Germany implementing EU Directive to better protect business secrets
The protection of business secrets is as valuable to companies as their brands, patents and other forms of intellectual property rights. However, trade secrets do not enjoy an equivalent level of protection throughout the EU, thus leading to fragmentation of the internal market in this area and weakening the overall deterrent effect of the relevant rules. As a result, the European Parliament and the Council adopted the EU Directive 2016/943 of 8 June 2016 on the protection of undisclosed know-how and business information (trade secrets) against their unlawful acquisition, use and disclosure, which should have been implemented into national law by 9 June 2018.
The German legislator is still in the process of implementing the Directive. The criminal law rules in ss17 and 18 of the Act Against Unfair Competition (Gesetz gegen den unlauteren Wettbewerb, UWG) will be replaced by a special law (Gesetz zum Schutz von Geschäftsgeheimnissen, GeschGehG) that will protect secret know-how in the future. The Federal Ministry of Justice presented a ministerial draft in mid-April but, according to the professional legal magazine JUVE, a cabinet decision is not expected before the summer break. After that, the Federal Council will negotiate the new law from September, and the law may be adopted by the end of this year.
Under the new German law trade secrets will be defined as information that is secret in the sense that it is not generally known among or readily accessible to persons within the specialist circles that normally deal with the kind of information in question. For companies this information must have an economic value and they must strive to keep it secret. Thus, the law also imposes obligations on the trade secret holders, who must take and document confidentiality measures.
The acquisition of a trade secret without the consent of the trade secret holder shall be considered unlawful, whenever carried out by: (a) unauthorised access to, appropriation of, or copying of any documents, objects, materials, substances or electronic files, lawfully under the control of the trade secret holder, containing the trade secret or from which the trade secret can be deduced; (b) any other conduct which, under the circumstances, is considered contrary to honest commercial practices. The EU Directive obliges Member States to ensure that trade secret holders are entitled to apply for measures, procedures and remedies in order to prevent, or obtain redress for, the unlawful acquisition, use or disclosure of their trade secrets. Under the new law the company as the trade secret holder cannot only proceed against competitors but may proceed against everybody who infringes their rights, without the need to involve the prosecution authorities.
In the future, reverse engineering (i.e. deconstructing foreign products to obtain know-how) will be explicitly permitted. In this way, competitors will be able to learn about secret know-how and can use this information for their own purposes. A trade secret holder can only prevent this by incorporating a relevant prohibitive clause in contracts (e.g. cooperation and supply contracts) with their business partners.

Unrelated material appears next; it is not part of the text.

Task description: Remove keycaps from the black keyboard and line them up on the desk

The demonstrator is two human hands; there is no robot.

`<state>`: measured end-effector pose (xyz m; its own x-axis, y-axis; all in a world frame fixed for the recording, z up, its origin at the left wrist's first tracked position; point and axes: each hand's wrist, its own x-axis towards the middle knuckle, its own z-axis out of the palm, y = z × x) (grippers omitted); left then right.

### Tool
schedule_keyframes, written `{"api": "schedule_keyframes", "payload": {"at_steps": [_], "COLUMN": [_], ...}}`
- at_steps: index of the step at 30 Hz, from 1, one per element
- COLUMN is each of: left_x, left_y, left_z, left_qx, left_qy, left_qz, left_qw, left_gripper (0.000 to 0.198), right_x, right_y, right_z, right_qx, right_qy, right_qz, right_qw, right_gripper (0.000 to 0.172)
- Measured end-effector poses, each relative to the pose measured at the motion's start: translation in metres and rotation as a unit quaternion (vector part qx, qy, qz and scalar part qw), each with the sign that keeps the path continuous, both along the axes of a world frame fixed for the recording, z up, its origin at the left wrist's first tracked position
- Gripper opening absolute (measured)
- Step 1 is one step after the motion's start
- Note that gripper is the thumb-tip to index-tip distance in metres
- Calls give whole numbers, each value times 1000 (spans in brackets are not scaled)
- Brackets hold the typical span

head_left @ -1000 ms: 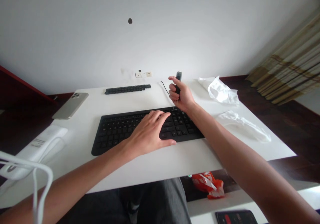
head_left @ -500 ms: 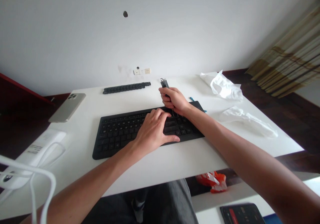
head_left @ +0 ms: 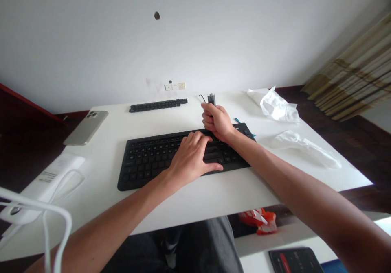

Protection for whistleblowers, which can be found in Art. 5 lit. b of the Directive and in s4 no. 2 of the German ministerial draft law, is the subject of hot debate. Whistleblowers who disclose a trade secret when revealing misconduct, wrongdoing or illegal activity in relation to a business secret will be protected against measures, procedures and remedies provided for in the new law if they acted for the purpose of protecting a general public interest. The (admittedly vague) term of "general public interest" is argued to leave leeway for fair individual decisions, taking into account the whistleblower's intentions.
The second part of the draft law reflects the range of claims that the trade secret holder can apply for against the infringer, e.g. cessation or prohibition of the use or disclosure of the trade secret, recall of the infringing goods from the market, destruction, information and damages. The law sets out the factors that need to be taken into account when awarding damages and deciding on measures concerning the publication of information relating to judicial decisions in legal proceedings for breach of confidence.
The prospect of losing the confidentiality of a trade secret in the course of legal proceedings often deters legitimate trade secret holders from instituting legal proceedings to defend their trade secrets, thus jeopardising the effectiveness of the measures, procedures and remedies provided for. The new law therefore establishes specific requirements aimed at protecting the confidentiality of the litigated trade secret in the course of legal proceedings instituted for its defence. Such requirements include the possibility of restricting the circle of persons entitled to have access to evidence or hearings and of publishing only the non-confidential elements of judicial decisions. This change might make legal proceedings before national courts an attractive alternative to arbitration proceedings.
Regardless of the amount in dispute, only district courts (Landgerichte) will be competent to deal with cases of betrayal of business secrets. In addition, the Federal Ministry of Justice wants to empower the Federal States to set up special chambers for know-how protection in selected district courts. However, it is not clear at this early stage of the legislative process whether the Federal States will make use of this possibility.
OECD anti-bribery recommendations to Germany
The Organisation for Economic Cooperation and Development (OECD) has released a report making recommendations to Germany on how the country could improve its operations against foreign bribery. The report notes that Germany continues to demonstrate a high level of anti-bribery enforcement, having prosecuted and sanctioned 328 individuals since 1999. Despite this, the OECD notes that the country's enforcement efforts against individuals needs to be matched by efforts against companies, with only 18 companies prosecuted and sanctioned in foreign bribery cases since 1999. The OECD also points to inconsistent approaches to holding companies liable across the German states, noting that sanctions are not always of sufficient deterrence effect and that whistleblower protection is in need of reinforcement.